Following that, he joined the
twenty-piece samba band Orquestra Imperial.
After moving to L.A., he has worked with
artists such as Devendra Banhart and Fabrizio
Moretti of The Strokes, and formed the band Little
Joy with Moretti.
He broadened his audience with his 2015
song “Tuyo,” the perfect theme song to the
excellent Netflix series Narcos and its
successor Narcos Mexico (both series
well worth checking out).
As a recording artist, Amarante reminds
me of a sort of Brazilian Bryan Ferry.
Like the esteemed Mister Ferry,
Amarante’s an incurable romantic.
He couldn’t make an unromantic record if
he tried. His
gentle, drowsy, crooning voice is both sensual
and relaxing.
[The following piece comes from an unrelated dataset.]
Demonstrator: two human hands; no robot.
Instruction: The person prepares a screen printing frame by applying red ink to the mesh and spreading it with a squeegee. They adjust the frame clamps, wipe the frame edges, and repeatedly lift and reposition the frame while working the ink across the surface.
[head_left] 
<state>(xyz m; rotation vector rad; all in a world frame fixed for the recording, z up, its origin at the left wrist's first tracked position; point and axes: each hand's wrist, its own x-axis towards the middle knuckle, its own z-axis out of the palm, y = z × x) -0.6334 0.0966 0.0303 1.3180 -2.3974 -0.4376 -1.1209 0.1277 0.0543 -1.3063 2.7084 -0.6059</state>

However,
also like Ferry, there’s much more to unpack
beneath the surface than just romance, and
Amarante has the true heart of the artist.
His lyrics wax of philosophy, personal
experience, poetic imagery, and yes, love.
Drama has both the sway and the ghosts of
the greats such as Jobim and Gilberto, and the
confident swagger of his current digs.
He may get by with a little help from his
friends, but on Drama, Amarante also plays most
of the instruments, as many as ten.
Also reflecting his in-betweenness,
about half the songs are in English and half in
Portuguese, and one even mixing both.
Amarante has always been interested in
movie-making, and he’s dabbled in it a little
bit on the side.
Likewise, he created Drama to be sweeping
and cinematic. Opening
with the brief noirish instrumental title track,
a string section plays behind crowd noise in a
club, and commotion we can’t see.
This transitions to the kind of song we
came here for, the lovely single “Maré.”
This one’s got it all, and you can’t not
like it. Starting
with the same rhythm on Jethro Tull’s “Living in
the Past,” (DA da da - DA da da -
DA DA), Maré
(The Tide) bubbles with excitement, and full of
a big band widescreen sound.
He sings (translated from the Portuguese)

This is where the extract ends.